=== WHAT TO PRODUCE ===
Leaving out the images, please reproduce each line below exactly.

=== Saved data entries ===
□ □ □ □

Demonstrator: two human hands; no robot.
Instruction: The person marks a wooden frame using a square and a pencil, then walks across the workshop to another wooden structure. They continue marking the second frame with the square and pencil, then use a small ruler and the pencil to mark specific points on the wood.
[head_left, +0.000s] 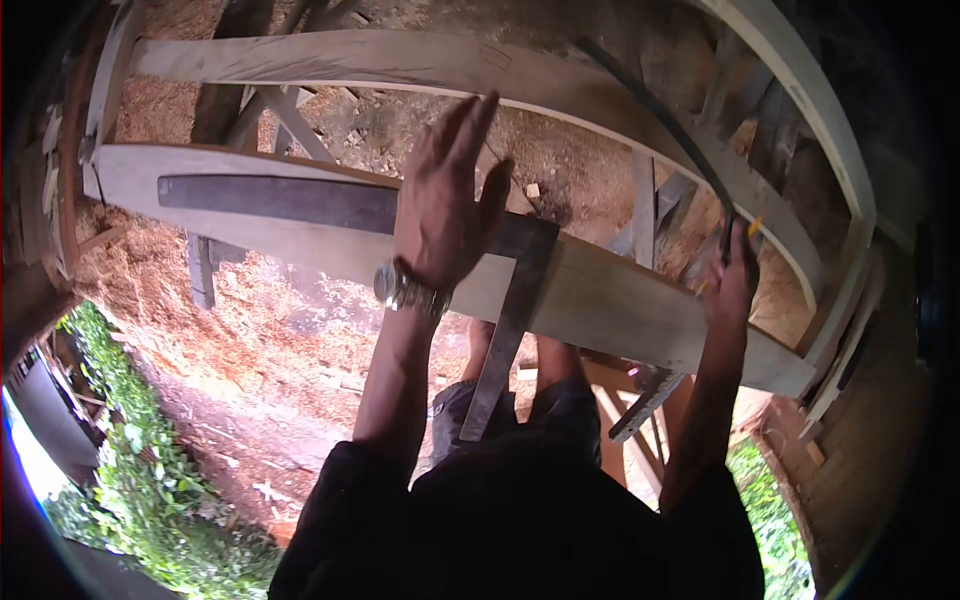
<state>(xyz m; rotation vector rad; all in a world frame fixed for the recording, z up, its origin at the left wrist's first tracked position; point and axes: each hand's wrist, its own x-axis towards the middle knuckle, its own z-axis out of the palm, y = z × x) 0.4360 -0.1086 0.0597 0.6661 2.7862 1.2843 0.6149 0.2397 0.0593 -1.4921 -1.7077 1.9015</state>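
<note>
A dark metal framing square (290, 200) lies on a pale wooden plank (600, 295), its long arm along the plank and its other arm reaching past the near edge. My left hand (447, 200), with a watch at the wrist, is over the square, fingers stretched out and thumb apart. It covers part of the long arm. On the right, my right hand (735, 275) is closed around a long, thin, dark strip (665, 115) that reaches up and away to the left. A yellow pencil (755, 227) also sticks out of that hand at both sides.
Beyond the plank runs a second long board (370, 58), joined to end pieces as a frame. A pale curved rail (800, 75) stands at the upper right. Wood shavings (270, 330) cover the ground. Green plants (150, 440) grow at the lower left.
</note>
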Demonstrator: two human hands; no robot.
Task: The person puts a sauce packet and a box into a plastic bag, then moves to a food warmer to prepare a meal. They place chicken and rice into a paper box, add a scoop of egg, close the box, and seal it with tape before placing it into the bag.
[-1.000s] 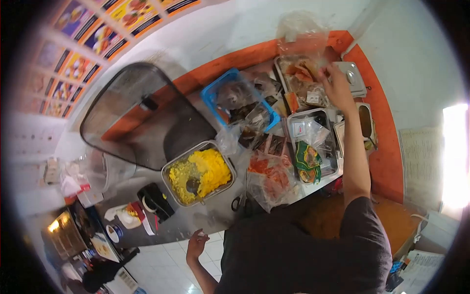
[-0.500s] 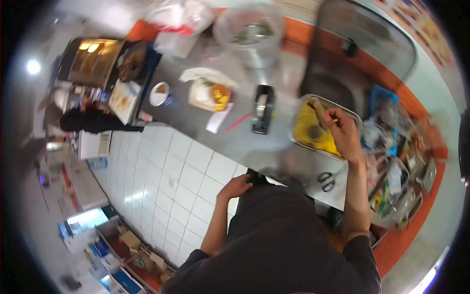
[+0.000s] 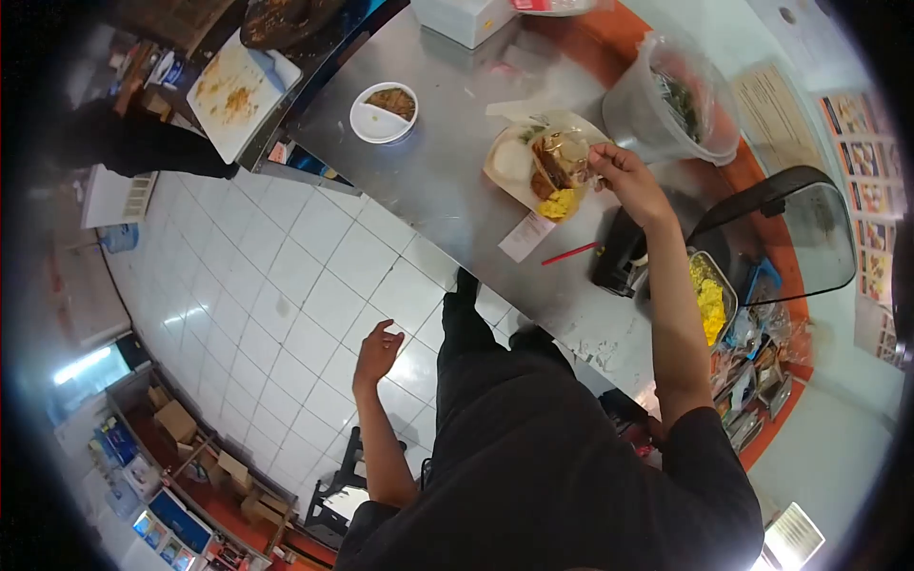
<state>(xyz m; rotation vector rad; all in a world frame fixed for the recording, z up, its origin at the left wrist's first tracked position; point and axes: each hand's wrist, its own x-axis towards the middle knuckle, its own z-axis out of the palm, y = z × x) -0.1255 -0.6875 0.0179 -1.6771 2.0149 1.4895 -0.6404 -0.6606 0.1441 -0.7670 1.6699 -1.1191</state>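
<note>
My right hand reaches over a steel counter to a sheet of wrapping paper that holds rice, brown pieces and yellow food. Its fingertips pinch a brown food piece resting on that pile. My left hand hangs free beside my body above the white tiled floor, fingers loosely spread and holding nothing.
A small white bowl of brown food stands further along the counter. A paper slip, a red stick and a black tape dispenser lie near my arm. A clear tub, a yellow-food tray and a dark lid sit beyond.
My right hand carried a brown piece from the bags at the far trays, past the yellow-food tray, to the paper with food. My view swung left along the counter. The left hand stayed low.
</note>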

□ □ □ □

=== EXERCISE ANSWER ===
Demonstrator: two human hands; no robot.
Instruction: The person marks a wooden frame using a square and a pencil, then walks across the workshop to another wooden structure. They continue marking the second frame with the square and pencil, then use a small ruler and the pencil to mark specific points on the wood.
[head_left, +0.000s] 
<state>(xyz m; rotation vector rad; all in a world frame fixed for the recording, z up, its origin at the left wrist's first tracked position; point and axes: each hand's wrist, its own x-axis towards the middle knuckle, its own z-axis out of the palm, y = z × x) 0.4360 -0.1086 0.0597 0.6661 2.7862 1.2843 0.6149 0.2397 0.0593 -1.4921 -1.7077 1.9015</state>
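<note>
A dark metal framing square (290, 200) lies on a pale wooden plank (600, 295), its long arm along the plank and its other arm reaching past the near edge. My left hand (447, 200), with a watch at the wrist, is over the square, fingers stretched out and thumb apart. It covers part of the long arm. On the right, my right hand (735, 275) is closed around a long, thin, dark strip (665, 115) that reaches up and away to the left. A yellow pencil (755, 227) also sticks out of that hand at both sides.
Beyond the plank runs a second long board (370, 58), joined to end pieces as a frame. A pale curved rail (800, 75) stands at the upper right. Wood shavings (270, 330) cover the ground. Green plants (150, 440) grow at the lower left.
</note>
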Demonstrator: two human hands; no robot.
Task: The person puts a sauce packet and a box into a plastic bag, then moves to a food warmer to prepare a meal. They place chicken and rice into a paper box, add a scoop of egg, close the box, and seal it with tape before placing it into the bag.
[-1.000s] 
[-0.500s] 
[+0.000s] 
<state>(xyz m; rotation vector rad; all in a world frame fixed for the recording, z up, its origin at the left wrist's first tracked position; point and axes: each hand's wrist, its own x-axis towards the middle knuckle, its own z-axis out of the palm, y = z × x) -0.1255 -0.6875 0.0179 -1.6771 2.0149 1.4895 -0.6404 -0.6606 0.1441 -0.7670 1.6699 -1.1191</state>
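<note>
My right hand reaches over a steel counter to a sheet of wrapping paper that holds rice, brown pieces and yellow food. Its fingertips pinch a brown food piece resting on that pile. My left hand hangs free beside my body above the white tiled floor, fingers loosely spread and holding nothing.
A small white bowl of brown food stands further along the counter. A paper slip, a red stick and a black tape dispenser lie near my arm. A clear tub, a yellow-food tray and a dark lid sit beyond.
My right hand carried a brown piece from the bags at the far trays, past the yellow-food tray, to the paper with food. My view swung left along the counter. The left hand stayed low.
</note>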

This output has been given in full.